KOMPLEXITÄT – UNSPIELBARKEIT – WERKTREUE
IANNIS XENAKIS’ KOMPOSITIONEN FÜR SOLO-KLAVIER UND SOLO-CEMBALO
AM COMPUTER REALISIERT

In der Musik von Iannis Xenakis sind Rationalität und Emotionalität untrennbar miteinander verschränkt. Die Strukturen seiner im Grunde emotionalen Stücke sollten als Chiffren menschlicher Existenz verstanden werden. Für die Interpreten seiner Musik bedeutet das, zu versuchen, die ›Noten‹ so getreu wie möglich zu spielen. Andererseits kann aber keine der hier vorgestellten Kompositionen wirklich ›korrekt‹ wiedergegeben werden. Mehr noch: Sie sind streckenweise unspielbar, weil Xenakis in allen Stücken sehr oft die spieltechnischen Möglichkeiten des jeweiligen Instruments ignoriert bzw. überschreitet.

Er schreibt Klangeffekte vor, die man mit Hilfe des Klaviers oder des Cembalos nicht verwirklichen kann, wie z.B. das stets präsente Tremolo in Zweiunddreißigsteln im Cembalostück Khoaï oder die viel zu raschen Tonwiederholungen im Klavierstück Evryali. Auch kurze Einzeltöne sind nicht realisierbar, wenn gleichzeitig das Haltepedal am Klavier betätigt wird, wie in Herma verlangt. Der Hauptgrund für die Schwierigkeit, die Kompositionen richtig zu spielen, liegt aber darin, dass sie streckenweise eine Komplexität und Vielschichtigkeit aufweisen, denen in der Realität kein Interpret gewachsen ist. Zur Verdeutlichung dieses Aspekts seien einige Merkmale der Stücke kurz beschrieben.

Als typisch für Xenakis’ Musik können die großen Tonhaufen gelten. Sie sind manchmal relativ einfach geformt, zum Beispiel aus einer Vielzahl von stochastisch (also aleatorisch oder statistisch) zusammengefügten Tönen. Xenakis nannte solche chaotischen Tonmassen ›Tonschwärme‹ oder ›Tonwolken‹. Im Fall einer Tonwolke wie hier in Herma (Minute 6:27 bis 6:37 dieser Aufnahme), muss der Ausführende nur ihren Tonumfang und ihre Dichte – also die Menge der Einzeltöne pro Sekunde – korrekt wiedergeben, was kein wesentliches Problem darstellt.

Sehr schwierig wird es, wenn große Tongruppen ganz präzise angelegt sind, z.B. durch Verwebung von kurzen, in unterschiedlichen Tonlagen wiederholten melodischen oder rhythmischen Einheiten.
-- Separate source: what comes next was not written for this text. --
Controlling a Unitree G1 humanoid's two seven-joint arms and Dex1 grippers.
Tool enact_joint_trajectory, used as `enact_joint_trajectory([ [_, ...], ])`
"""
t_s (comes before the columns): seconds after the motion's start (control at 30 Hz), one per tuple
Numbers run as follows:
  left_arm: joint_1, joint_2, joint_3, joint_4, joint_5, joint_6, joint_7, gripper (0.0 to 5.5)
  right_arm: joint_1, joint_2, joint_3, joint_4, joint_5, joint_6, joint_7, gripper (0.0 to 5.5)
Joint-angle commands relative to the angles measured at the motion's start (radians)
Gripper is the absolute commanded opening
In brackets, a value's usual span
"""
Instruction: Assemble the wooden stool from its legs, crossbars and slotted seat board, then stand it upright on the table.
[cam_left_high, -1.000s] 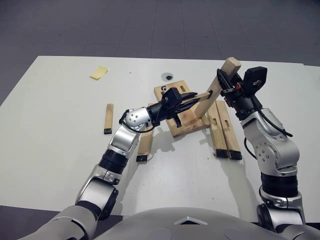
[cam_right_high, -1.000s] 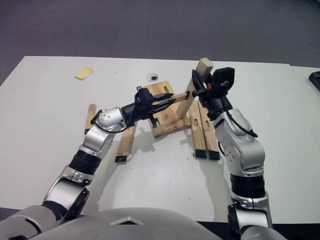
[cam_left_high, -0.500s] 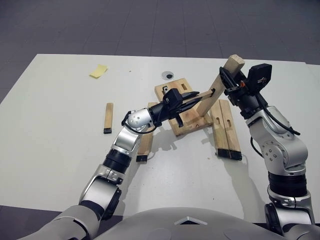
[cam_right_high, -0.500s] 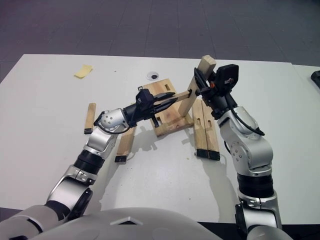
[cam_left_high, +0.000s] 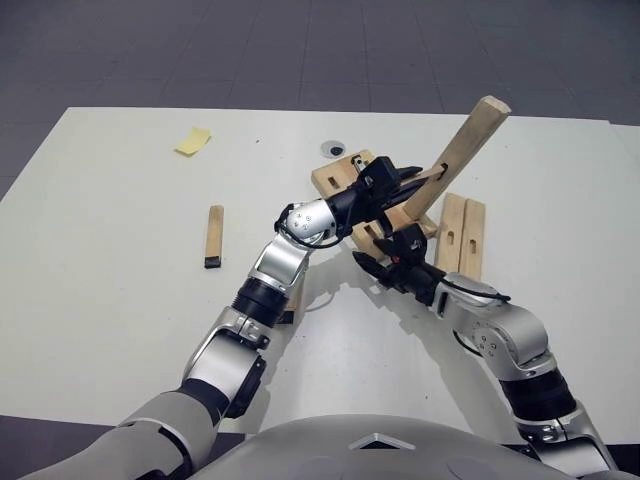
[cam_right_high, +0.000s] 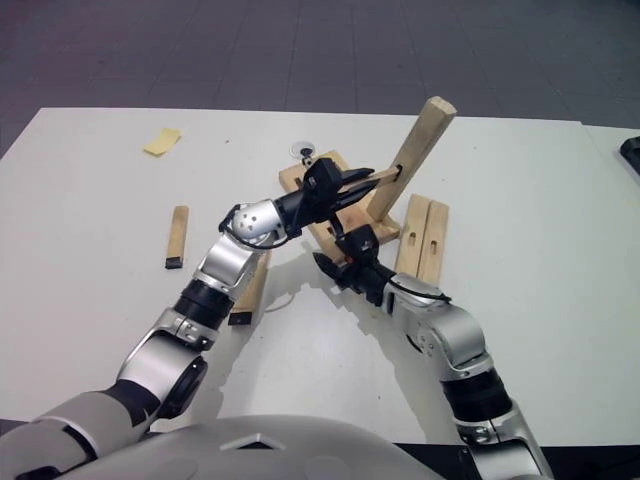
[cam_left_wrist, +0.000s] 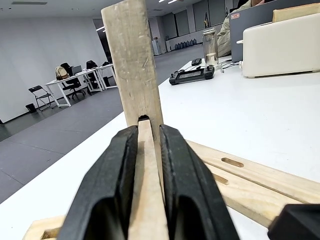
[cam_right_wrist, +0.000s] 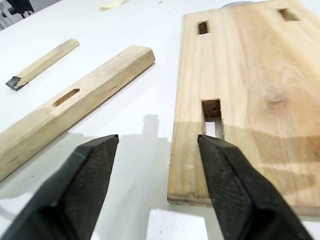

Solche Stellen kann man auf dieser CD in den Stücken Mists (0:00–1:05) und Khoaï (4:48–5:04) hören: Hier werden sehr chromatische auf- oder absteigende Ton-›Linien‹ ineinander geschachtelt. Eine ähnliche Situation bildet die kanonartige Überlagerung und/oder Durchdringung von oft wiederholten und ähnlich rhythmisierten Einzeltönen, u.a. in Evryali (0:52–1:04) oder in Khoaï (3:11–3:30) zu hören.

In Naama werden sogar drei unterschiedliche Rhythmen überlagert (4:14–4:35). Diese komplizierten, durch Wiederholung, Überlagerung und Verwebung gebildeten Klang-Texturen, lassen sich verständlicherweise nicht von einem einzelnen Musiker rhythmisch getreu wiedergeben, ebenso wenig, wie er eine korrekte Stimmführung realisieren könnte.
Noch komplizierter wird es für einen Interpreten, wenn die vielen Linien oder Stimmen eines Klanggewebes sich überkreuzen, wie z.B. in Evryali (2:33–2:59): Stimmkreuzungen am Klavier können wegen der einheitlichen Klangfarbe dieses Instruments nur sehr eingeschränkt verdeutlicht werden.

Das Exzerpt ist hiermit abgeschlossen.